At Lula’s inauguration, did Bolsonaro ‘eat the last cannibal’?

RASHMEE ROSHAN LALL January 3, 2023

When Luiz Inacio Lula da Silva, widely known as Lula, assumed the Brazilian presidency on New Year’s Day 2023, his predecessor had already created an element of something called eating the cannibal.

Slavoj Zizek, a philosophy professor at Birkbeck in London, recently described (paywall) eating the cannibal in terms of the degrading of a society’s cultural adherence to moral values and rule of law. In his Project Syndicate piece, the Professor tells the story of an explorer who encounters an aboriginal tribe for the first time. “Are there cannibals among you?” the explorer asks. “No,” reply members of the tribe, “We ate the last one yesterday.”

Professor Zizek says that eating the last cannibal is “a kind of original sin that must be erased from memory” of a society, but now, a dangerous new trend is emerging among right-wing leaders to “courageously’ dispense with this charade” and openly embrace practices that are either wrong, immoral or unsavoury. It is a form of supposed truthfulness, about which the Professor quotes another philosopher,  Alenka Zupancic.

In Zupancic’s new book, Let Them Rot, writes the Professor, she describes  leaders who take pride in their crimes “as if it amounted to some kind of fundamental moral difference or difference of character, namely, ‘having the courage,’ ‘the guts,’ to do it openly.”

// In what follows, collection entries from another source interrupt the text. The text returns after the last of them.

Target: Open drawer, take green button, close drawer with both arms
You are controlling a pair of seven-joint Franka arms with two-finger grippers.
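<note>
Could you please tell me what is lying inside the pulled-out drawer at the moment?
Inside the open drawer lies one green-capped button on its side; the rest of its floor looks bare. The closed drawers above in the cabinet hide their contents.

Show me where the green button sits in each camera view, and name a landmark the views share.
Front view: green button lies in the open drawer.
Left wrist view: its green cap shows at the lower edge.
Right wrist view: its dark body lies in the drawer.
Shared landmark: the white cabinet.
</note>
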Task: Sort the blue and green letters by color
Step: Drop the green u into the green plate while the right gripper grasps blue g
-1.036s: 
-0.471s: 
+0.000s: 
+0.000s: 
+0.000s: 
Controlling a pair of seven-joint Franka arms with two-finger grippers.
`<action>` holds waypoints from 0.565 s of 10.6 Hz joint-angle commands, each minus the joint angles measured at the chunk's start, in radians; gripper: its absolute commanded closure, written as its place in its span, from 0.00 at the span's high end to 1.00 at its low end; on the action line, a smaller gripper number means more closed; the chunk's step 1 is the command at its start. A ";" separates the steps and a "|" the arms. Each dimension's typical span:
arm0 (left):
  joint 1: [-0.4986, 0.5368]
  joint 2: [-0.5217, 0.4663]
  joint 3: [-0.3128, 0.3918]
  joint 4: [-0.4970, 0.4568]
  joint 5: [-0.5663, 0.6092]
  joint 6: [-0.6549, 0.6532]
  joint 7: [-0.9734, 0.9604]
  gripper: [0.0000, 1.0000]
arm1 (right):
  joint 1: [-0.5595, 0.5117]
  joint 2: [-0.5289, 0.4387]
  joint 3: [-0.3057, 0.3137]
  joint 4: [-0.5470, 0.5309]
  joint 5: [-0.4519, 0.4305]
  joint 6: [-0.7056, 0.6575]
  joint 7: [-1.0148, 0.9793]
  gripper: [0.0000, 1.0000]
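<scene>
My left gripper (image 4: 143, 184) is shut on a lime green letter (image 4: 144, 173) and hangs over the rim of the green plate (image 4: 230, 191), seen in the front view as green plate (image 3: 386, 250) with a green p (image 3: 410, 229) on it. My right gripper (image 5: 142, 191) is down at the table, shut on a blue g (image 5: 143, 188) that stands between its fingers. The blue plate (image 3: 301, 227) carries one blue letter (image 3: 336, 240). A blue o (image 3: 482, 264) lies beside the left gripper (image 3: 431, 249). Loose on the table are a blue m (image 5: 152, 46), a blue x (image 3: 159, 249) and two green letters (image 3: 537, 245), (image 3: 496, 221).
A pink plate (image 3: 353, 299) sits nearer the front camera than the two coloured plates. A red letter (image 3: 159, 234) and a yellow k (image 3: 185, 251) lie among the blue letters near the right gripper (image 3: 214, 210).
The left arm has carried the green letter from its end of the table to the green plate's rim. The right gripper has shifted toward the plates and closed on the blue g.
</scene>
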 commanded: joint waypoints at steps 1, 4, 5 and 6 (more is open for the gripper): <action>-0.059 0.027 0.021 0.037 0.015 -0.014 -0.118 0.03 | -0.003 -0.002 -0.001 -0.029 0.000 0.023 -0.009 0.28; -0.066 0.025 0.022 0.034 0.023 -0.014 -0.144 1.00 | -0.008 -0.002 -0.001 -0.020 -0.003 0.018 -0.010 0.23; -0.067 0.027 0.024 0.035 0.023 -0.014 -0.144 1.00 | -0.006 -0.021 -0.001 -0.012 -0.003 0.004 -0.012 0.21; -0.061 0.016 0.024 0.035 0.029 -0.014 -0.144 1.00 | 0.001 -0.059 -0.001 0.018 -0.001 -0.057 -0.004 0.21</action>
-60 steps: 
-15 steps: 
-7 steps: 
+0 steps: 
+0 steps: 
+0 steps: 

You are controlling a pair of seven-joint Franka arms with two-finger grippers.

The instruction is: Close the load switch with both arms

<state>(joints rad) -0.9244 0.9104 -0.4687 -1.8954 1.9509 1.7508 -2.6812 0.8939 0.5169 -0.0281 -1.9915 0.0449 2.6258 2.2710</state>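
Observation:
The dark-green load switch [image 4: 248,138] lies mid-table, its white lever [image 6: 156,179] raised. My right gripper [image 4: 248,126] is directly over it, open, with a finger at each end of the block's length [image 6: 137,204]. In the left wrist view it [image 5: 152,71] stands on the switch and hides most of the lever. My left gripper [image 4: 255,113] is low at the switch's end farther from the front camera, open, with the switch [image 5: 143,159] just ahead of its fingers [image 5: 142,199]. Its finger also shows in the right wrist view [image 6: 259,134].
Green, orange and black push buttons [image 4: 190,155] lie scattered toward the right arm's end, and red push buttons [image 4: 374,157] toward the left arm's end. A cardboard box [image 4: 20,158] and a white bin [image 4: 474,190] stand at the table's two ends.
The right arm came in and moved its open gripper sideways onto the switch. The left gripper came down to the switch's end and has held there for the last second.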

So to Donald Trump’s brazen attempt to overturn an American election, to hoodwink the state and the people with falsehoods, dine with far-right racists, and to do so, openly.

And so too Lula’s precedecessor, the departing far-right president, Jair Bolsonaro, skipping an important symbolic part of the presidential inauguration ceremony. In fact, he was in Florida, demonstrably caring little for the symbolic significance of the role he should have played. For an outgoing Brazilian president to pass the green and yellow sash to his successor is considered an important symbol of the peaceful transition of power. That Mr Bolsonaro left Brazil 48 hours before the inauguration is a sign of how boldly some leaders now admit to not only eating the last cannibal but metaphorically even list the condiments they added to the meal.

As it turned out, Lula was sworn in with a mixed group of Brazilians in attendance, not least a Black woman, a disabled man, a 10-year-old boy, an Indigenous man and a factory worker, while a 33-year-old garbage collector put the sash on him.

It didn’t bring back the last cannibal, of course.